US-Präsident Trump droht politisch missliebigen Gastgeberstädten dreist mit WM-Entzug. Das wirft eine grundsätzliche Frage auf. Ein Pro und Contra.

Infantino macht sich zum Büttel von Trump: Beim Gaza-Friedensgipfel ist der Fußballfunktionär dank des US-Präsidenten auch dabei Foto: Evan Vucci/AP/dpa

Ja!

Nein, Sie haben nichts verpasst. Eine Fußballweltmeisterschaft kann nach den derzeitigen Statuten der Fifa keinem Land entzogen werden, das extrem ins Autoritäre oder gar Totalitäre kippt. Eine Änderung ist auch nicht in Sicht. Im Gegenteil, die letzten WM-Bewerbungsphasen zeigen, es wirkt sich eher begünstigend aus, wenn solvente Kandidaten ihren Willen der Bevölkerung aufzwingen und Menschenrechte mit Füßen treten können. Zum Spielball der Despoten wird dieses aufgepimpte Sportevent immer mehr, weil seine Wächter erkannt haben, wie viel Geld diese für das prächtige Propagandatool übrig haben.

Wäre es aber nicht dringend geboten, Grenzen zu ziehen, um diese Entwicklung einzuhegen? Unbedingt! Die Fifa muss ihre Statuten dahingehend ändern und den USA und ihrem Präsidenten Donald Trump die WM entziehen. Die Grenzen sind bei Weitem überschritten. Während Gastgeber Katar noch Menschenrechtskritik zum Anlass nahm, um für den guten WM-Schein Gesetze minimal zu liberalisieren, nutzt Trump dieser Tage die WM willfährig als Instrument, um diejenigen einzuschüchtern, die sich seiner menschenrechtsverachtenden Politik in den Weg stellen. Boston und anderen WM-Ausrichterstädten drohte er mit Entzug des Turniers, sollten diese seinen Nationalgardisten nicht freie Hand lassen.

Ein Anruf bei seinem Freund Gianni Infantino würde genügen, warnte er. Dessen kann er sich gewiss sein, weil ihm der Fifa-Chef schon seit seinem Amtsantritt untertänigst und voller Dankbarkeit hinterherdackelt – sogar bis zum Gaza-Gipfel nach Ägypten diese Woche. Deshalb kann der Schwanz nun mit dem Hund wedeln. Die Fifa hat sich unter der Führung von Infantino selbst entmachtet.

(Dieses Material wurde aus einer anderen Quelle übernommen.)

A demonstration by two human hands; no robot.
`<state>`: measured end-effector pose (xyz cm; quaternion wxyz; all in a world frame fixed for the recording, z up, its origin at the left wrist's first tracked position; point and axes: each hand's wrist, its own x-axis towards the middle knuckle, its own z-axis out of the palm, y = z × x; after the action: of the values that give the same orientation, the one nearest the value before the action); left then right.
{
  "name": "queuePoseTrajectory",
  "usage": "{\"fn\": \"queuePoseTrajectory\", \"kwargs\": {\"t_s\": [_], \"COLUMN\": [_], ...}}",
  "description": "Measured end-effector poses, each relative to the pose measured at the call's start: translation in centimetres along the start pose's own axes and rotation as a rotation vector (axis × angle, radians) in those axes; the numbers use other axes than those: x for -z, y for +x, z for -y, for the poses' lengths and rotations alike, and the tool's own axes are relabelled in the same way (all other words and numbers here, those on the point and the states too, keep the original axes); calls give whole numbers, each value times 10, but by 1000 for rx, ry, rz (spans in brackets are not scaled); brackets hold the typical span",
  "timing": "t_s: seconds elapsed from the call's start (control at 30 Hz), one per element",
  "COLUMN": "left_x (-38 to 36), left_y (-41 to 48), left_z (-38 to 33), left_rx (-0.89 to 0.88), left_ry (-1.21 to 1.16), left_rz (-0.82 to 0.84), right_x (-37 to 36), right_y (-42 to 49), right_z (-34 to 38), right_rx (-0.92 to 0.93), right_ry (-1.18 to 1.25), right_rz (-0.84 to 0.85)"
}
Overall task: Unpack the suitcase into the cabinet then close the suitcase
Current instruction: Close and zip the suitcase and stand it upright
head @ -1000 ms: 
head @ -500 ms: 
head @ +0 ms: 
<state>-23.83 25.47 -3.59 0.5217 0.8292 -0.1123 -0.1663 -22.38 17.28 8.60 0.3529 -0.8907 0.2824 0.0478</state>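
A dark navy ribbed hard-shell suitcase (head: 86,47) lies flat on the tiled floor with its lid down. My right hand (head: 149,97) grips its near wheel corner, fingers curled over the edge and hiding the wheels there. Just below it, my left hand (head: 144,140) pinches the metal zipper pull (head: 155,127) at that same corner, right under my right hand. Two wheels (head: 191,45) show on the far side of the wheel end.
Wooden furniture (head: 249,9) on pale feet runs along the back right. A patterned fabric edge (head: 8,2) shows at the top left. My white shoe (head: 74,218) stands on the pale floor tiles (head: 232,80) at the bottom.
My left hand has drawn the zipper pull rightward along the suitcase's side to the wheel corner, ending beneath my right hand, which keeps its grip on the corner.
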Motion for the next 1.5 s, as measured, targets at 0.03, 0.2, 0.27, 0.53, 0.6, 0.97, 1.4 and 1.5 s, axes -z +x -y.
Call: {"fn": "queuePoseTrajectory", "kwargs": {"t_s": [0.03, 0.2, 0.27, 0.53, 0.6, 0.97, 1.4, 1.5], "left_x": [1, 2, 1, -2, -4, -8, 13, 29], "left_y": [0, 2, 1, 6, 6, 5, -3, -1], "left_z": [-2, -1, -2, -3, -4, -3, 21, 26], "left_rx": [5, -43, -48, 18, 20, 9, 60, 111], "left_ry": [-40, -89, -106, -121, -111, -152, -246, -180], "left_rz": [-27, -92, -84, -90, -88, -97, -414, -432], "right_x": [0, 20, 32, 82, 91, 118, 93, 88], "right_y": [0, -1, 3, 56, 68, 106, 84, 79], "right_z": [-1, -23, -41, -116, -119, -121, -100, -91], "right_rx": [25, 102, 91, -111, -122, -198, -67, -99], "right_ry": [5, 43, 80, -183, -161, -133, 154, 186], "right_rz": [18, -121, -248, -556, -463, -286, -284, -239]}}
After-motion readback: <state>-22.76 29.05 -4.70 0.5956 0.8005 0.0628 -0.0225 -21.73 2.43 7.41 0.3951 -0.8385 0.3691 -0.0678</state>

Menschenrechtsvereinbarungen vor Turnieren sind eh nur noch lächerliche Staffage. Es ist aber auch nicht mehr mit WM-Boykottaufrufen aus der Schmollecke getan, in der es sich alle gemütlich machen können. Es braucht einen Aufstand derjenigen, die den Fußball nicht autoritären Mächten überlassen wollen. So prekär war die Lage schon lange nicht mehr. Es bedarf mindestens einer Debatte über den WM-Entzug. Johannes Kopp

Nein!

Die Fußball-WM der Männer 2026 findet in Nordamerika statt. Zwei Stadien stehen in Kanada, drei Stadien in Mexiko und elf Stadien in den USA. So ist die Macht im Augenblick leider verteilt.

US-Präsident Donald Trump droht nun damit, US-Städten, die sich seiner autoritären Politik nicht beugen wollen, die WM-Austragung abzunehmen. Dies ist ein Verstoß gegen die Fifa-Regeln, aber ich mag mich darüber nicht aufregen. Der Weltfußballverband pflegt nämlich mit seinen Ausrichterverträgen Unverschämtheiten durchzusetzen: Steuerfreiheit für seinen Verein, exklusive Rechte für die Fifa-Sponsoren, Einschränkung von Versammlungsfreiheit, Aneignung öffentlicher Infrastruktur. Damit kommt die Fifa überall durch, weil sie die Welt mit ihrer wertvollen Ware „FIFA World Cup“ beglücken möchte und weil sie Monopolist ist.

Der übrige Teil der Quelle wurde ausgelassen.